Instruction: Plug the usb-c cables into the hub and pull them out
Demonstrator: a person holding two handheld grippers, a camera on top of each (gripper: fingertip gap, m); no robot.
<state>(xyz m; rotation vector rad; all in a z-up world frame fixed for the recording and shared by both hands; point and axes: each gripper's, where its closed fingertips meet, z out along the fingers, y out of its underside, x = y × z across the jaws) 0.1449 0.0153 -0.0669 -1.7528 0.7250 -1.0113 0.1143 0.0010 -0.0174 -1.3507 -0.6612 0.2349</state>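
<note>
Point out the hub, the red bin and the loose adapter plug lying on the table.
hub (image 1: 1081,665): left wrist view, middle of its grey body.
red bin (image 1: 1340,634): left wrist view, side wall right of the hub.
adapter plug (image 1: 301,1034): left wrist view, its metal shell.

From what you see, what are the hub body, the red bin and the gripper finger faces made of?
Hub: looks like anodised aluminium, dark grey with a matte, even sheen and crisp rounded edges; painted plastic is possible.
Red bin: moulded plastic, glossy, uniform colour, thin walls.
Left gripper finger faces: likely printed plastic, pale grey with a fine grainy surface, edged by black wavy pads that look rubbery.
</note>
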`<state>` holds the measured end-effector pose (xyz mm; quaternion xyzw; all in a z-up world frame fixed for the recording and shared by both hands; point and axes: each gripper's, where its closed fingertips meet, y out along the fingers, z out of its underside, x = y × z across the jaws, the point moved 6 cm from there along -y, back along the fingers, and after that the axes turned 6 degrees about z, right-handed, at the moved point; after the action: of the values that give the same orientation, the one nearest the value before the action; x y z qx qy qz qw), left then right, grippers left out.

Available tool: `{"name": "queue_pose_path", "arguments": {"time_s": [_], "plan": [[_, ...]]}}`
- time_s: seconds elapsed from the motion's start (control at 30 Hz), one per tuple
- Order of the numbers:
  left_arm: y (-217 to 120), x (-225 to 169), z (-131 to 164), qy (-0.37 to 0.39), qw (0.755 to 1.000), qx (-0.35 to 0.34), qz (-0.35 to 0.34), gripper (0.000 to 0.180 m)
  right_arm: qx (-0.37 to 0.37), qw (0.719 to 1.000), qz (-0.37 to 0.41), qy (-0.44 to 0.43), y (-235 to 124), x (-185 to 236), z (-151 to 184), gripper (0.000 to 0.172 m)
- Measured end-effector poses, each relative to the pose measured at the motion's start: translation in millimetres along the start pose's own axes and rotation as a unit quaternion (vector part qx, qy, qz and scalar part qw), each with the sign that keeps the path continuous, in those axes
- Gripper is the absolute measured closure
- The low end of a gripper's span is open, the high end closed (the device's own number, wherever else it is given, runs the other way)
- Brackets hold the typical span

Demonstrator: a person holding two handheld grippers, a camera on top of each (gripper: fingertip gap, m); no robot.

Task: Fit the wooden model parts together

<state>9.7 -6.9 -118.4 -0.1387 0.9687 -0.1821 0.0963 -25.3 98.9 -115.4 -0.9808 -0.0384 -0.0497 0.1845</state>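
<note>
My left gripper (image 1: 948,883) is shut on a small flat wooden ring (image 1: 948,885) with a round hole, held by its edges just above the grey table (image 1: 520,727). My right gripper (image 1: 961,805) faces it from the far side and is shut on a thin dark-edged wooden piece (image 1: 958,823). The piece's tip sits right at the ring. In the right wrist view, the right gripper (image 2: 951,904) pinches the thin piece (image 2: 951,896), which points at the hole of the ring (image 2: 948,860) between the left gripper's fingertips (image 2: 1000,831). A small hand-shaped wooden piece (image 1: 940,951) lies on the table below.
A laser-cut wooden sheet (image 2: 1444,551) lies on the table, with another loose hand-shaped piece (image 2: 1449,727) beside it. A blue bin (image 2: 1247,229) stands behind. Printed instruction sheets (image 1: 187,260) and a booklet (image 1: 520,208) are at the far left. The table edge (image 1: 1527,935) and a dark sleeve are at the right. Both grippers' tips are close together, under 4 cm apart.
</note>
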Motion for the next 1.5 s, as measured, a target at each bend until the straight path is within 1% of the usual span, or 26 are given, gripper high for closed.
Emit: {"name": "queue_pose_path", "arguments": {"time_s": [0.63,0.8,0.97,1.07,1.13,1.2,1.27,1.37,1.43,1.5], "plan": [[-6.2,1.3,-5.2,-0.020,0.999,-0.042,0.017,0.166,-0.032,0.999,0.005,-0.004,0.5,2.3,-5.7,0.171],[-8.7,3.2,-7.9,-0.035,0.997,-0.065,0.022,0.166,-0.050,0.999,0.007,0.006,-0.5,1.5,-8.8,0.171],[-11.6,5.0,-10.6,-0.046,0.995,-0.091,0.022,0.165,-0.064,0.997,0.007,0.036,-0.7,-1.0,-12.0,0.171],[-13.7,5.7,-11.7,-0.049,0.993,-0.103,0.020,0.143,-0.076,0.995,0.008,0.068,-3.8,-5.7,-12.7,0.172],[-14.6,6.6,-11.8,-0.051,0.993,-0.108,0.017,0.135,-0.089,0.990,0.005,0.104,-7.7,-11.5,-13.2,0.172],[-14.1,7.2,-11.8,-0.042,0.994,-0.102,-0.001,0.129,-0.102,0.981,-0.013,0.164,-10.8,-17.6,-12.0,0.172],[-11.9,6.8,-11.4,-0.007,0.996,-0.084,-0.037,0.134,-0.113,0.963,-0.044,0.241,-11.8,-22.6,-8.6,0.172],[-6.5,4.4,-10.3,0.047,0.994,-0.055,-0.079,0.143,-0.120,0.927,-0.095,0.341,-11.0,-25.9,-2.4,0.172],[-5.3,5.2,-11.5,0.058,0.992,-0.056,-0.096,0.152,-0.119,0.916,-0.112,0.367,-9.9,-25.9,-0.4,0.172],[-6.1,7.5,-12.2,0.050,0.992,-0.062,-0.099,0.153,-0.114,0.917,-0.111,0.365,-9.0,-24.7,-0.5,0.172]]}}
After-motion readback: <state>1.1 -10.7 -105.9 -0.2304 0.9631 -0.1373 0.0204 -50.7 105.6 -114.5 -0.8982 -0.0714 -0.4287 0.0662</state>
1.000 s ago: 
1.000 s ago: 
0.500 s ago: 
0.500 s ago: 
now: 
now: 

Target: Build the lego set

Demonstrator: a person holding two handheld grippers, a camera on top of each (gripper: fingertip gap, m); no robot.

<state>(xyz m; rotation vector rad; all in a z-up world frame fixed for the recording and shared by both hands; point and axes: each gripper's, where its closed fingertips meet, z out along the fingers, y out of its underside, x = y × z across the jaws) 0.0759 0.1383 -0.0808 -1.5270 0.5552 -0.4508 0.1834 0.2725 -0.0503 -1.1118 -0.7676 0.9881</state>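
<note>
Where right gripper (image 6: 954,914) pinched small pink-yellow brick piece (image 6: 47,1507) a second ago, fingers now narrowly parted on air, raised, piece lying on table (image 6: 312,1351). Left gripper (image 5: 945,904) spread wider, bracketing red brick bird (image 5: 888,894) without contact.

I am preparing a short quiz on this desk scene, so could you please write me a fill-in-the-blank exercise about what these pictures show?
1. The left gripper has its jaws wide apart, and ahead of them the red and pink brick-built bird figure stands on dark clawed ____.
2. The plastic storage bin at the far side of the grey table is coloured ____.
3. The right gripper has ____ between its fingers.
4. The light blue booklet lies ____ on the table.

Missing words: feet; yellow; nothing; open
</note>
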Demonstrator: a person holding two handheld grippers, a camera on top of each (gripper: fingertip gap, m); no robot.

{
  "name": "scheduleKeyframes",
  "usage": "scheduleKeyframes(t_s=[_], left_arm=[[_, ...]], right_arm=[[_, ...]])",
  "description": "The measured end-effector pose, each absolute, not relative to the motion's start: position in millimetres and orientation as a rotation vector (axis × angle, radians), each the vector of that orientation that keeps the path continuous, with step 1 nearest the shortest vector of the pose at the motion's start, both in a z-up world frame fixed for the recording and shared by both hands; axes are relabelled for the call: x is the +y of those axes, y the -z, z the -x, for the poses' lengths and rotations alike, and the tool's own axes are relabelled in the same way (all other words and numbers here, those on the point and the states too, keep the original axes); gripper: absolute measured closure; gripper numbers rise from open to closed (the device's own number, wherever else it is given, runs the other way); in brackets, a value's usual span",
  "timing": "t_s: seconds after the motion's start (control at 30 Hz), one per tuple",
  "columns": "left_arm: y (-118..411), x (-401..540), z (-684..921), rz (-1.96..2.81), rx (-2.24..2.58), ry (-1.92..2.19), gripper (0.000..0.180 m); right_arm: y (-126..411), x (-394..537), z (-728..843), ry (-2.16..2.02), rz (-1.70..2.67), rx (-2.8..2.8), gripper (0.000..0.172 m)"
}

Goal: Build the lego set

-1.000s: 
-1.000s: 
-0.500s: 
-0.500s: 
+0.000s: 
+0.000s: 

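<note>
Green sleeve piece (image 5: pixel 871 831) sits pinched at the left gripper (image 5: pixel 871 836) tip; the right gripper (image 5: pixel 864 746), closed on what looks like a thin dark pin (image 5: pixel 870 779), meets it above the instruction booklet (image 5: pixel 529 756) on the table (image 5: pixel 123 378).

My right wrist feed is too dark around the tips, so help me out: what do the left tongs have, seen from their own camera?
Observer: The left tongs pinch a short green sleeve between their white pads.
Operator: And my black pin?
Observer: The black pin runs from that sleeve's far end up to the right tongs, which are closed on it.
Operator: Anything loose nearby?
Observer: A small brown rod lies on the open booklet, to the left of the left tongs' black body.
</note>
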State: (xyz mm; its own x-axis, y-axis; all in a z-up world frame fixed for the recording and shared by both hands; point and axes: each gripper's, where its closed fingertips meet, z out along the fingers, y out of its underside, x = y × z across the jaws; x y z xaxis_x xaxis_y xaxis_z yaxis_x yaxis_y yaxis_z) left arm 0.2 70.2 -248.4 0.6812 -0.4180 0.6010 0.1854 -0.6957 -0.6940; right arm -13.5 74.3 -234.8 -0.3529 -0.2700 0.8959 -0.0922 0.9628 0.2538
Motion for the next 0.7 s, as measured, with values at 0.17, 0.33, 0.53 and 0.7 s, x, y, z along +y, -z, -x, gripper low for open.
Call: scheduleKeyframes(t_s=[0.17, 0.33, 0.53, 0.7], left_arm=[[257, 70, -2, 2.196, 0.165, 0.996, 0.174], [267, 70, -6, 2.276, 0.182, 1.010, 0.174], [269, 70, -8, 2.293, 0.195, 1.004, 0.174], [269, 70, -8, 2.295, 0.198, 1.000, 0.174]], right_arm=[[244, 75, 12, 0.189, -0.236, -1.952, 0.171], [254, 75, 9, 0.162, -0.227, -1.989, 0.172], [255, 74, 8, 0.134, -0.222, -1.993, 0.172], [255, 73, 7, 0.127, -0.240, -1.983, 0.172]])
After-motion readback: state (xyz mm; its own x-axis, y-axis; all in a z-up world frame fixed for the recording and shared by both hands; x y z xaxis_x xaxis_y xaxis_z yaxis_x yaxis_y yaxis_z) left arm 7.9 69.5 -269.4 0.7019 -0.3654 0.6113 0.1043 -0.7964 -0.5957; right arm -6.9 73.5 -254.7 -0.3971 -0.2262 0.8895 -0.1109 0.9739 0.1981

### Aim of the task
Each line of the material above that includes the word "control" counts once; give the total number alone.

### Written reply
2